―患者さんと接するときに心がけていることはありますか?
お子さんの目線に合わせて、お友達のようなつもりでお子さんと接することでしょうね。お子さんは、自分の症状を言葉で説明することができませんから、お子さんの表情を見逃さないようにし、何を訴えかけているのかに注目しています。とはいうものの、私がお子さんと接する時間はほんの限られた時間でしかありません。お子さんを一番良く見ているのは親御さんですから、親御さんの話にもしっかりと耳を傾け、どんな些細なことでも、むげにしないようにしています。大切なのは、親子の関係だと考えています。長い間、診療をしていますと、親子の間で愛情が一方通行になっているケースに出会うこともありました。そのようなときには、差し出がましいかもしれませんが、子育ての先輩として、アドバイスを差し上げることもあります。
―小児科に上手にかかるコツはありますか?
多くの親御さんにとって、発熱がひとつの目安になっているようですね。
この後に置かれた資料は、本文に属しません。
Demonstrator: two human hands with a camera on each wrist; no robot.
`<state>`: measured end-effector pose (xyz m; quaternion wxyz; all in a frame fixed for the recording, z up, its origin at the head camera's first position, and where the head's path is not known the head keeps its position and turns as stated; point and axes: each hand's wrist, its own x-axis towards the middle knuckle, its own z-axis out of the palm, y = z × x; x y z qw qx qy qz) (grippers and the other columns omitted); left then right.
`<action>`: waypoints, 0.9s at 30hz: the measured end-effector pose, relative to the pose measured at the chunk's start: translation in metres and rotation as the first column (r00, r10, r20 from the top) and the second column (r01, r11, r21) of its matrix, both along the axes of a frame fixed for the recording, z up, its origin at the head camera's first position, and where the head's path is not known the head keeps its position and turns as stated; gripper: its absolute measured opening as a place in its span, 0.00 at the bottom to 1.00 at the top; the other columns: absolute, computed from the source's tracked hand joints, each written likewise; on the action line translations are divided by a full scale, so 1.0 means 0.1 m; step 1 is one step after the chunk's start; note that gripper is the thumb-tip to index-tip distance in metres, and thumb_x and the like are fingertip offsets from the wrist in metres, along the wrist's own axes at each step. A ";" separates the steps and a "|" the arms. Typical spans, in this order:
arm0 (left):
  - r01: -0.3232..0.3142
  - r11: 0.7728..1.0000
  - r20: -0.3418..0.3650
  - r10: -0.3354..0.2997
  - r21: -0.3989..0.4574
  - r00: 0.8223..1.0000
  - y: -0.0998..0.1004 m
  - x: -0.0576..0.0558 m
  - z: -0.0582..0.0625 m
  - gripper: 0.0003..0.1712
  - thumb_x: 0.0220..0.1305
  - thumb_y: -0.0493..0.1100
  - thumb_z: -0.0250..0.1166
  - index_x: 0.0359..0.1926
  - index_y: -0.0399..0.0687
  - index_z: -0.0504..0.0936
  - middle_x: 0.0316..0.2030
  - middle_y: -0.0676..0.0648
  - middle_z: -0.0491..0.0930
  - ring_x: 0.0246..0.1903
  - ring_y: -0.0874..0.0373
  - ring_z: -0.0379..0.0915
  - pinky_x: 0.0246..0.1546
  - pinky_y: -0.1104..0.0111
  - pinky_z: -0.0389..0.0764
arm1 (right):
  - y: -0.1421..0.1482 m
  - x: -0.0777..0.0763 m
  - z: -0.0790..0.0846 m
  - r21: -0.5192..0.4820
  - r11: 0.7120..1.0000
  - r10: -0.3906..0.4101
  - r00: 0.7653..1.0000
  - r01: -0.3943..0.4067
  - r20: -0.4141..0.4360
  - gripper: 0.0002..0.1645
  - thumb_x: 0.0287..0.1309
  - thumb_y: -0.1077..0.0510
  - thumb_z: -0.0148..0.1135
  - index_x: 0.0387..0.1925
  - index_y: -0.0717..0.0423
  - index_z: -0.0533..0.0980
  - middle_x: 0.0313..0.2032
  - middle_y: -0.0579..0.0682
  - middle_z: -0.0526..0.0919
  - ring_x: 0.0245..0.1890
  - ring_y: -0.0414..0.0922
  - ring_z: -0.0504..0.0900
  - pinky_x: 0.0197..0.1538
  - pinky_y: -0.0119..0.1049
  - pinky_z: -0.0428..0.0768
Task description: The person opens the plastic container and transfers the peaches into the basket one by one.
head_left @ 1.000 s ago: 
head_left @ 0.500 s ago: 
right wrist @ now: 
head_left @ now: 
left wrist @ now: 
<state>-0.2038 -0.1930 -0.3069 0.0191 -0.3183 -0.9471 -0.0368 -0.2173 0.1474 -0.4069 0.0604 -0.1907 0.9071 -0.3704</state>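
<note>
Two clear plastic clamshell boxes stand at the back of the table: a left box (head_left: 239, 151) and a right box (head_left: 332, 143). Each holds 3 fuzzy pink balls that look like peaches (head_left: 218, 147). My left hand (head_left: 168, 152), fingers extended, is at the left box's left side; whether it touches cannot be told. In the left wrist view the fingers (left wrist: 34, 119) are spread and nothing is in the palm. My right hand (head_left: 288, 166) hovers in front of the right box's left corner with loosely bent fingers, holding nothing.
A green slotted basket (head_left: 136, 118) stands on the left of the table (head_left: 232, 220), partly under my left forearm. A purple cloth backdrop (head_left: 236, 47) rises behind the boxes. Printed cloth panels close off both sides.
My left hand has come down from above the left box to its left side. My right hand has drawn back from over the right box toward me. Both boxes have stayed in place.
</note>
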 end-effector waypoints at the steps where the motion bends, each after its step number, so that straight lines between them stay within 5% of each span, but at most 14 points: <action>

発熱をしたとあわてて駆け込む親御さんも多いのですが、心配することない場合が多いのですから、慌てることなく余裕を持っても良いでしょう。もちろん痙攣や嘔吐を伴うような高熱の場合はすぐに受診をしてください。また、発熱がなくとも、いつもより機嫌が悪い、好きなことに反応を示さないというときも受診をおすすめしています。お子さんは言葉で症状を訴えることができませんから、お子さんに代って症状を伝えるような気持ちで受診すると良いでしょうね。ザックバランに話してくださるだけで良いのですが、伝えたいことや聞きたいことをメモにしておくのもひとつの手ですね。また、この程度の症状で来てもいいのだろかと迷うようであれば、思い切って受診をしてください。
―今後の展望をお聞かせください。
体力の続く限り診療をしていきたいですね。病気のことにかかわらず、育児の疑問なども相談に応じていますので、どんなことでも話してくださればと思っています。小児科医として、今後もお子さんたちの健康を見守っていきたいと思っています。何十年と小児科医をやっておりましても、お子さんの元気な笑顔に飽きることはありません。これからもお子さんたちの笑顔を見ていきたいですね。